Hice la parada a un microbús que, desde lejos, se notaba que escupía gente. Eran las 8:30 de la mañana. Estaba al sur de la Ciudad de México y necesitaba llegar a mi trabajo, por lo que ignoré el hecho de que un señor viajaba colgado de la puerta de atrás por falta de espacio y, como tackle ofensivo de futbol americano, me subí por la de adelante.
De por sí esta situación nunca es cómoda, ahora intenten hacerlo con 20 semanas de embarazo. La vida se pasa en cuidar que no te den un codazo en la panza, vigilar que no abran tu bolsa y mantener el equilibrio.
Mi panza era evidente pero los otros pasajeros iban más preocupados por sus celulares, por dormir unos minutos extras o simplemente por ellos mismos, así que nadie tuvo la buena onda de cederme su lugar, ni modo, ese microbús no traía la calcomanía en el asiento reservado para embarazadas así que me quedé parada.
Me sorprendió que el 80 por ciento eran mujeres y no es porque fuera su obligación, pero siempre creí que serían más solidarias con una futura madre. ¡Ja! Me equivoqué.
Dos cuadras más adelante subió una joven. Con un brazo sostenía a un bebé de más o menos dos meses, en su hombro cargaba una pañalera repleta de suministros para el recién nacido y con la otra mano se agarraba firme del tubo para no caerse por la puerta, ya que mientras el micro avanzaba, el chofer la había dejado abierta.
A pesar de que no me habían cedido el lugar a mí, hasta ese momento yo había guardado la calma, en mi mente me seguía engañando y diciendo: “seguro no se han dado cuenta que estoy embarazada y únicamente piensan que estoy panzona”. Pero el bebé, la muchacha y la opción de que se callera del micro eran mucho más evidentes así que me salió lo Cisneros y grite: “aaaalguien que sea tan amable de darle su lugar a la muchacha que trae un bebé y se viene cayendo”.

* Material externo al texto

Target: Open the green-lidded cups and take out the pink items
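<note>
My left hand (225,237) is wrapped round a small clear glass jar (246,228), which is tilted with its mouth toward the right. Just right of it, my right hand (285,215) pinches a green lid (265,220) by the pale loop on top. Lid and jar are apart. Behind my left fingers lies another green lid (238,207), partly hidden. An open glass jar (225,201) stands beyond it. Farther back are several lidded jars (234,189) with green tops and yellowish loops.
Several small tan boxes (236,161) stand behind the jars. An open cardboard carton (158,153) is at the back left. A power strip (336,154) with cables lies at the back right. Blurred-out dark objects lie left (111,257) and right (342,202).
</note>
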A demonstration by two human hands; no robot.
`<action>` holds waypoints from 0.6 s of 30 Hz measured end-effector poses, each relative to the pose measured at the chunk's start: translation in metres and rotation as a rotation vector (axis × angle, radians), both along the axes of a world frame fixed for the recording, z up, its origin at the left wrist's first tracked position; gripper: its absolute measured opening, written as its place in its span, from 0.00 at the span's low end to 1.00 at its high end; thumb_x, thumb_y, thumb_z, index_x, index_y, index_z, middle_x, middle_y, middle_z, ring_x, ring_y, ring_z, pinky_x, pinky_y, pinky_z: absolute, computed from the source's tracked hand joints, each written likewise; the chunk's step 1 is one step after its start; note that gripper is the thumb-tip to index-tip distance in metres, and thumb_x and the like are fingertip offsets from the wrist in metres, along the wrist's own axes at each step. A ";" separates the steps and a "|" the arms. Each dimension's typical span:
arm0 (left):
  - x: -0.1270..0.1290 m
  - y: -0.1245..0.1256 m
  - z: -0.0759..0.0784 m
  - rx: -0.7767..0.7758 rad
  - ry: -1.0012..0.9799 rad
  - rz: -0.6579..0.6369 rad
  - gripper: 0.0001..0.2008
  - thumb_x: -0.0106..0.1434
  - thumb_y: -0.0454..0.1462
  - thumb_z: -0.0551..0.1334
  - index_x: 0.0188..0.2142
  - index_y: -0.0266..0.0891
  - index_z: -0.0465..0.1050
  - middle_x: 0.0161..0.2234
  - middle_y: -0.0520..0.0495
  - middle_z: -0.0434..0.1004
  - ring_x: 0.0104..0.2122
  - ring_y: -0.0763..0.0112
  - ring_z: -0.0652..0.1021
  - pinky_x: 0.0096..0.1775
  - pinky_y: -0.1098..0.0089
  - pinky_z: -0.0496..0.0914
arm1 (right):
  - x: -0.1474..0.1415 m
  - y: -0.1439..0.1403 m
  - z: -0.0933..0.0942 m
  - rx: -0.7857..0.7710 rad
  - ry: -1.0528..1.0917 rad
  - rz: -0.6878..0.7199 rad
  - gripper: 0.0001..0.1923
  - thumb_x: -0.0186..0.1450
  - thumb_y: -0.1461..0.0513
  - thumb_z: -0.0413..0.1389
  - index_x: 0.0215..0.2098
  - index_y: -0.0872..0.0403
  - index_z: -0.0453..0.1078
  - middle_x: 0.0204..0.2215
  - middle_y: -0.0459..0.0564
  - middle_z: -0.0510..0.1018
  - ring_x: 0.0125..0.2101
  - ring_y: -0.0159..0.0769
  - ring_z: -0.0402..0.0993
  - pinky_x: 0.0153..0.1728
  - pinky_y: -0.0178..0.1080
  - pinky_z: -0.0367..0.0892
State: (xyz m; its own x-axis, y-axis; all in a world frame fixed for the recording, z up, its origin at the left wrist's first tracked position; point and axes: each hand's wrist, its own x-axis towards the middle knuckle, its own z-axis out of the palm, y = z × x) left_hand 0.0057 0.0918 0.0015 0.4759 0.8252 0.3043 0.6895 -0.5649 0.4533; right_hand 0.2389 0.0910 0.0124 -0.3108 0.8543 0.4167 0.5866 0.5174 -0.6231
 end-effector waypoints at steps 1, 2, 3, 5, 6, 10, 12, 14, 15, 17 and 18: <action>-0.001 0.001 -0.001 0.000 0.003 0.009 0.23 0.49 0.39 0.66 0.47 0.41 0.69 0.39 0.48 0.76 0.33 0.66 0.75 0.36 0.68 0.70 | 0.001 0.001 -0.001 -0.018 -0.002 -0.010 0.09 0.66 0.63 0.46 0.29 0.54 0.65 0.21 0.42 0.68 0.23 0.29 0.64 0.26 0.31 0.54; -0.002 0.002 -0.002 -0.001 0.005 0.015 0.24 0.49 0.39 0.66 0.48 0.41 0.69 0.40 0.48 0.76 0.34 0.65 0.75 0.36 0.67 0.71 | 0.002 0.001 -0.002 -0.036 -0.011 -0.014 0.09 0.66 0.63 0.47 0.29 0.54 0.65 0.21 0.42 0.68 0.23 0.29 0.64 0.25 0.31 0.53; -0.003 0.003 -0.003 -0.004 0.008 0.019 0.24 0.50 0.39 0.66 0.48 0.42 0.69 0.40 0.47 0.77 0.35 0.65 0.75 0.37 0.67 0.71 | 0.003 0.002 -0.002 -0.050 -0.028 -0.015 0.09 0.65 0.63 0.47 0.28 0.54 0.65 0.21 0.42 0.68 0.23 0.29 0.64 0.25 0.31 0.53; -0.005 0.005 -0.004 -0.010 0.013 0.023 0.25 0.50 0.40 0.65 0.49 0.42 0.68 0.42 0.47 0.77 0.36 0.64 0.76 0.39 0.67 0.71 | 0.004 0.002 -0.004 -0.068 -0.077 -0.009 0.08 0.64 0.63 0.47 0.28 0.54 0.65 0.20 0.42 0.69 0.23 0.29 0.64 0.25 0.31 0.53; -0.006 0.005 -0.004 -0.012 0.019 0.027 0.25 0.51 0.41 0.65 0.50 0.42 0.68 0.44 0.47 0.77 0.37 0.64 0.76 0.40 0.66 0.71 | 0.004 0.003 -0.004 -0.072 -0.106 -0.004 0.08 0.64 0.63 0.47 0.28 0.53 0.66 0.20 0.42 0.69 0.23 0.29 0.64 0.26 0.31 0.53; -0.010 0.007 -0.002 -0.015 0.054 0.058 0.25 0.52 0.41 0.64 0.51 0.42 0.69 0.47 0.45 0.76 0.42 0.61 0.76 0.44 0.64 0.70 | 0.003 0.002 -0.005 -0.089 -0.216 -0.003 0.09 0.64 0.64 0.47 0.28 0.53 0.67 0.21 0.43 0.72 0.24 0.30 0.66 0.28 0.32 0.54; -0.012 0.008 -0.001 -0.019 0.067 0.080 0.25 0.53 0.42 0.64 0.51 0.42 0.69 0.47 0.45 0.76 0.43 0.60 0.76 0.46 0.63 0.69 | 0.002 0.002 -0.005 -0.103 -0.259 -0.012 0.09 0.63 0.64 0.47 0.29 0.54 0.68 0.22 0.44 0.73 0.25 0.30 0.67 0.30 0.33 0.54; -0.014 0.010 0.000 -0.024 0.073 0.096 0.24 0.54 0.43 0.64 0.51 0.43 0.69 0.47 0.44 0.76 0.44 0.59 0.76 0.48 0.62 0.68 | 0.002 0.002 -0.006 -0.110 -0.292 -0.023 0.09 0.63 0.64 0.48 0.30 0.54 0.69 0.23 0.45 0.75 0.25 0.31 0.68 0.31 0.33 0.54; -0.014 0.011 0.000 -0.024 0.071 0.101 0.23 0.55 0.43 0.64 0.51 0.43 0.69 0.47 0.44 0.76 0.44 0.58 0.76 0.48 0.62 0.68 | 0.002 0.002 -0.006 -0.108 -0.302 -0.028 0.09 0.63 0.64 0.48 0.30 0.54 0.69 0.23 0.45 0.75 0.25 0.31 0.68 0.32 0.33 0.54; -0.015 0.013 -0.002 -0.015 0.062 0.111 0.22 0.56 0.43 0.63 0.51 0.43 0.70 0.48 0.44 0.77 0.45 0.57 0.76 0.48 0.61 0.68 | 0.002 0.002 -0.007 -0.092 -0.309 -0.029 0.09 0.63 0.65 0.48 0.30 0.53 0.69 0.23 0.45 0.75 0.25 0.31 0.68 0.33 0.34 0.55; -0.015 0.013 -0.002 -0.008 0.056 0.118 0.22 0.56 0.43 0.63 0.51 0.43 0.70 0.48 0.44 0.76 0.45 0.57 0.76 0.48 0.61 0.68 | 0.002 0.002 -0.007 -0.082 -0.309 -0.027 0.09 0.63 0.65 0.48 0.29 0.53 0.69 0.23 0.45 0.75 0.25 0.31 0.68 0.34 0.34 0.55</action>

El silencio fue absoluto. Las cuatro chicas que venían sentadas frente a mí no voltearon a verme ni tampoco a la joven. Segundos después se paró una señora canosa, de alrededor de 60 años y le dijo a la muchacha: “siéntate aquí”.
Yo, no lo podía creer. Estas talegonas -como le llaman en Sonora a las flojas- van a dejar que esta señora le ceda su lugar y ellas, nada. Y sí, así fue; y ni que decir de darme el lugar a mí, porque luego de ese grito que pegué, seguro que quien no me había visto con mi panza de embarazada, ya lo había notado.

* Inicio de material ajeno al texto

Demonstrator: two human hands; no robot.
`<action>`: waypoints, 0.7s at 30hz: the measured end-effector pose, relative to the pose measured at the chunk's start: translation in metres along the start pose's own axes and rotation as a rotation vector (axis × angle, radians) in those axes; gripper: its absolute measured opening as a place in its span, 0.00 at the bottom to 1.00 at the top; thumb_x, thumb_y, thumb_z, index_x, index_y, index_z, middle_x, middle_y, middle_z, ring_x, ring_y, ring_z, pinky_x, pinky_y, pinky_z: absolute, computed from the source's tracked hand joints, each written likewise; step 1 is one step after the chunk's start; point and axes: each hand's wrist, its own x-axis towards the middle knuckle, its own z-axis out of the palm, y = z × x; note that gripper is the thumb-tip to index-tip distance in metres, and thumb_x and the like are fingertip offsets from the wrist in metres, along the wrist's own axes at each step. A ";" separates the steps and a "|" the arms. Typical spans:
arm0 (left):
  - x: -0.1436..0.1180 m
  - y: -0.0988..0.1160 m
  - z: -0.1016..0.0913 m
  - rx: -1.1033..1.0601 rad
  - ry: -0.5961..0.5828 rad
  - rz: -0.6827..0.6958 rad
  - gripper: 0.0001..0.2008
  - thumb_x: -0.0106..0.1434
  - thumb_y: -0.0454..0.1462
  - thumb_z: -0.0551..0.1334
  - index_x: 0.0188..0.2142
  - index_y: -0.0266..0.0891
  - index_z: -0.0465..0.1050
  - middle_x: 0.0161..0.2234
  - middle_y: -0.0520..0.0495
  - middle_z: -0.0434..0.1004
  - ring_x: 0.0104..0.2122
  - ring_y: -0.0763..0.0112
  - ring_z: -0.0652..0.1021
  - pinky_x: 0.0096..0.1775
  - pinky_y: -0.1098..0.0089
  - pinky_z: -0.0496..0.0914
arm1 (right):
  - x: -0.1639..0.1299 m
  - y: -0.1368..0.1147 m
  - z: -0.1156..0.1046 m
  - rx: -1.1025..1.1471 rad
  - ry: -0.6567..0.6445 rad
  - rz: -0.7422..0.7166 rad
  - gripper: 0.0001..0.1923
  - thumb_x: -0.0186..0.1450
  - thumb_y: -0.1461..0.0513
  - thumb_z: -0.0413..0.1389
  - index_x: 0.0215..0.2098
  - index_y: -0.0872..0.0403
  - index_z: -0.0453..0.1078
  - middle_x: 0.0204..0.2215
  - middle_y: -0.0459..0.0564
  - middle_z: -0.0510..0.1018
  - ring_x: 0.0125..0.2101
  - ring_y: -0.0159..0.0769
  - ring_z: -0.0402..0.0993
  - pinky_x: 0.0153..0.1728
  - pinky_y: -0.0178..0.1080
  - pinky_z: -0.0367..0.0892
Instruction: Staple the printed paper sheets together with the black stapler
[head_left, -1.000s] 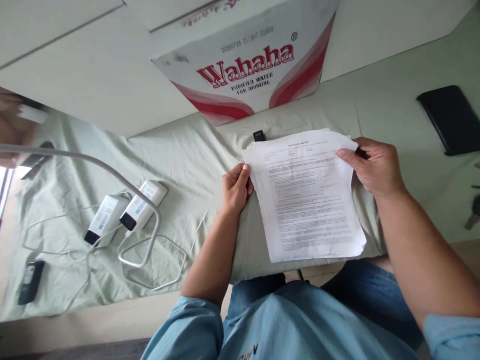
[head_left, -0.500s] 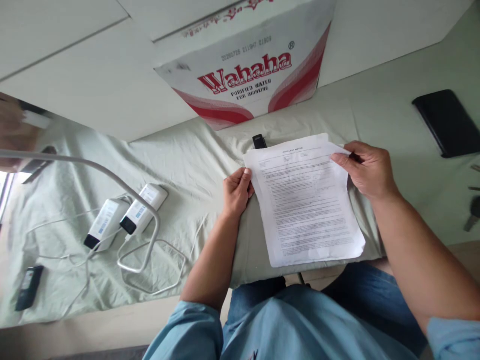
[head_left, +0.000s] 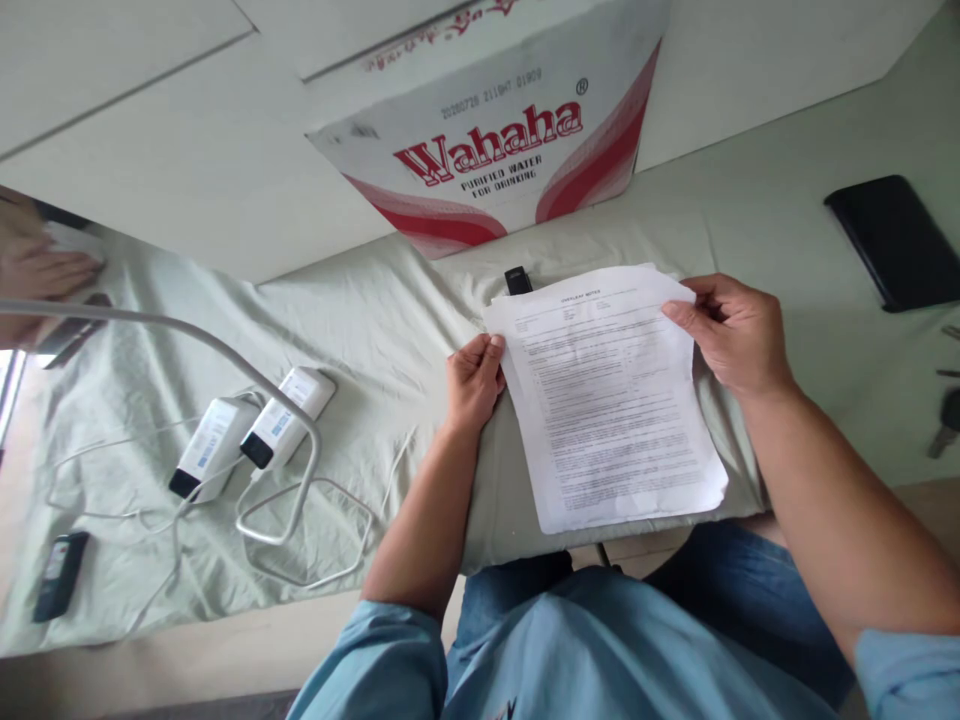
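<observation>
Printed paper sheets [head_left: 611, 400], near centre on the cloth-covered table [head_left: 375, 330]: light, limp, easily creased. Pinched by left hand [head_left: 471, 382] at left edge, right hand [head_left: 731, 335] at far-right corner; best gripped at edges.

Only 1 camera looks on, worn on my head. It faces forward and steeply down, close over the table [head_left: 360, 330] edge and my lap, with the Wahaha box [head_left: 495, 150] at the far wall and my forearms reaching in from below.
</observation>
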 end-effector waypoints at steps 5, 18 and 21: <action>0.001 -0.006 -0.003 -0.005 0.030 0.004 0.32 0.70 0.61 0.71 0.24 0.43 0.65 0.16 0.57 0.61 0.15 0.79 0.60 0.18 0.71 0.52 | 0.000 -0.001 -0.001 -0.041 0.104 -0.044 0.09 0.68 0.49 0.71 0.39 0.43 0.81 0.34 0.48 0.83 0.33 0.44 0.77 0.37 0.49 0.73; -0.010 0.001 0.015 -0.075 0.029 -0.040 0.33 0.66 0.65 0.72 0.24 0.43 0.66 0.14 0.57 0.61 0.13 0.80 0.58 0.16 0.70 0.50 | -0.002 0.004 0.002 -0.053 0.114 -0.017 0.11 0.68 0.48 0.70 0.38 0.44 0.81 0.29 0.46 0.82 0.30 0.42 0.76 0.36 0.47 0.73; -0.009 0.001 0.015 -0.070 0.025 -0.047 0.33 0.66 0.65 0.72 0.24 0.43 0.67 0.14 0.57 0.61 0.13 0.79 0.58 0.16 0.70 0.50 | -0.002 0.003 0.002 -0.034 0.091 -0.021 0.09 0.68 0.50 0.70 0.38 0.45 0.81 0.29 0.46 0.82 0.30 0.42 0.76 0.36 0.46 0.72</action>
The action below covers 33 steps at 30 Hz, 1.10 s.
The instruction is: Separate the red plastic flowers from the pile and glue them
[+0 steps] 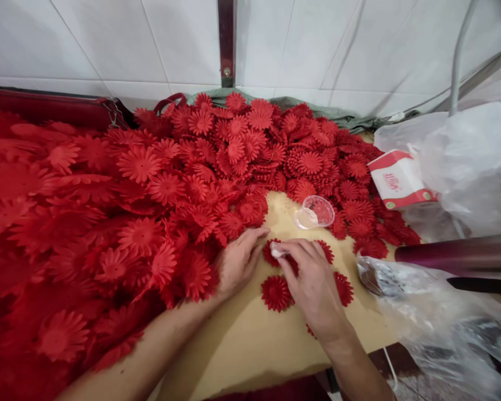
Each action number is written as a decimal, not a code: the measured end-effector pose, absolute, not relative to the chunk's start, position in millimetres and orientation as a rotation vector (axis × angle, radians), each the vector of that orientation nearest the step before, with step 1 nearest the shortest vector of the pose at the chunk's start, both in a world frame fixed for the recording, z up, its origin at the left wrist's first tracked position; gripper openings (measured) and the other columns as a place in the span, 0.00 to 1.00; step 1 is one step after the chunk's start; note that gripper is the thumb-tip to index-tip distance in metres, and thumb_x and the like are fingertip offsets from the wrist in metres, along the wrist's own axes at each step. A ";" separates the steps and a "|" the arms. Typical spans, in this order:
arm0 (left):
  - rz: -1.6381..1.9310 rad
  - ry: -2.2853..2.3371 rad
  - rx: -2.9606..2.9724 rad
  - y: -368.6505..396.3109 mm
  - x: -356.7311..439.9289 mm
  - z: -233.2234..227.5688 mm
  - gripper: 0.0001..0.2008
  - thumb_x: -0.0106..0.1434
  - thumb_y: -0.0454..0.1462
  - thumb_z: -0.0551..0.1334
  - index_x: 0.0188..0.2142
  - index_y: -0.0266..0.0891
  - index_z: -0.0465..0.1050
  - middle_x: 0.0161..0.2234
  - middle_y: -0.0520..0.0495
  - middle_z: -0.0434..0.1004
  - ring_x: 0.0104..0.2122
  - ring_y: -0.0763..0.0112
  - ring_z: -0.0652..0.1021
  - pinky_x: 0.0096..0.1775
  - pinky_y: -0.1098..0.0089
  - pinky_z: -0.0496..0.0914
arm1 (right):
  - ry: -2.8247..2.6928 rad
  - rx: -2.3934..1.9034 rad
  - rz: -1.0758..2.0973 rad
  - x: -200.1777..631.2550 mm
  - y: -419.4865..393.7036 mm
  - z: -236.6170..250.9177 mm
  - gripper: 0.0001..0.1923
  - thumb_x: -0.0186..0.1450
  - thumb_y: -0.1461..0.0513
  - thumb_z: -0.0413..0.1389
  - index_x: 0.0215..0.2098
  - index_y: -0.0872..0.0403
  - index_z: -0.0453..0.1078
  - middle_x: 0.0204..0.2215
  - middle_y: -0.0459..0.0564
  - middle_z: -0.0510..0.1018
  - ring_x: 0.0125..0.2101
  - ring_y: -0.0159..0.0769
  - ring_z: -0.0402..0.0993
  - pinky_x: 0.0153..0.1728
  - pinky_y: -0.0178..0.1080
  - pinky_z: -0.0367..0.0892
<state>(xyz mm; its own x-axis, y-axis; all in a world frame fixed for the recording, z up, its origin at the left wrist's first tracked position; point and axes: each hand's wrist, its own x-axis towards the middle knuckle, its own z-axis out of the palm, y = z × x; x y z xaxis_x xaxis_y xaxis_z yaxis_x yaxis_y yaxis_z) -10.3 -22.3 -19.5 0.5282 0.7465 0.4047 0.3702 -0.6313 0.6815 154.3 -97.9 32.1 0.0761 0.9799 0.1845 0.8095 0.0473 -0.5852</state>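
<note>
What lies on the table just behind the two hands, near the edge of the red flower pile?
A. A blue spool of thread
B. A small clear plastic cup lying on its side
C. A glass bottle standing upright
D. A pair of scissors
B: a small clear plastic cup lies tipped on the table, just beyond the right hand and left hand, beside the red flower pile.

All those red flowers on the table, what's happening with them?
A person sits at a tan table heaped with flat red fabric flowers. The left hand rests at the edge of the heap, touching a flower lying on the bare table. The right hand pinches a small white piece over that same flower. A few loose flowers lie around the hands, and a small clear cup sits just beyond. Plastic bags and a red-and-white box are on the right.
</note>
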 end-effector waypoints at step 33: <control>0.879 0.884 2.212 -18.9 -15.5 -21.7 0.19 0.68 0.28 0.55 0.57 0.40 0.68 0.54 0.43 0.80 0.55 0.66 0.79 0.59 0.64 0.73 | -1.613 -1.770 0.422 187.5 -177.6 52.9 0.10 0.71 0.62 0.58 0.49 0.43 0.75 0.46 0.45 0.80 0.47 0.35 0.76 0.48 0.40 0.72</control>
<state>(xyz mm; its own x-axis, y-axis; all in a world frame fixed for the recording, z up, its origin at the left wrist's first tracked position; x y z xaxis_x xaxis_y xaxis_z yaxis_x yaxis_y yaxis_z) -15.5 -18.9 -21.7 0.5603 0.7494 0.3527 0.3567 -0.6026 0.7138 187.5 -177.6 52.9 0.1733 0.9622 0.2099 0.7358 0.0151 -0.6770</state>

La joven apenada no únicamente le dio las gracias a la señora, también me las dio a mí por aquella escenita.
Y ese día lo decidí: empezaría un proyecto para contabilizar cuántas veces me cedían el asiento en el transporte público.
Mi registro lo hice semanalmente durante un mes y estos fueron mis resultados:
En 18 días utilicé el metro, metrobús, camión y microbús en 64 ocasiones. El primer asiento cedido fue en el día cinco del proyecto y me lo dio un señor de la tercera edad. En total me dieron 10 lugares, ocho hombres y dos mujeres. Es decir, me negaron 54.
54 veces los usuarios vieron entrar a una embarazada al transporte público y ni se inmutaron.
Además, los camiones y microbuses, en su mayoría, no tienen señalados los lugares reservados para personas de la tercera edad, discapacitados, embarazadas o personas con hijos y pues ahí ni cómo alegar con los usuarios. Pero en el metro sí quité a dos que tres y, cabe mencionar, en dos ocasiones yo le cedí mi lugar a personas de la tercera edad con bastón a quienes tampoco pelaban.
Amén de mi panza y pies hinchados, hay cosas que preocupan después de hacer este ejercicio. En primera, la mala calidad del transporte público, donde en las horas pico es imposible ya no que te den un lugar, sino poderte subir, poder respirar. Y segundo, la indiferencia. El hecho de decir «yo estoy cansado, yo tengo sueño, yo tengo prisa, los demás que se rasquen con sus propias uñas» me vuelve loca. De verdad, ¿no nos importa el otro?, ¿estamos dispuestos a pisotear al de al lado para salir nosotros adelante? Yo no.
*El artículo fue publicado originalmente en Cencos. En este sitio se reproduce el artículo con autorización de la autora.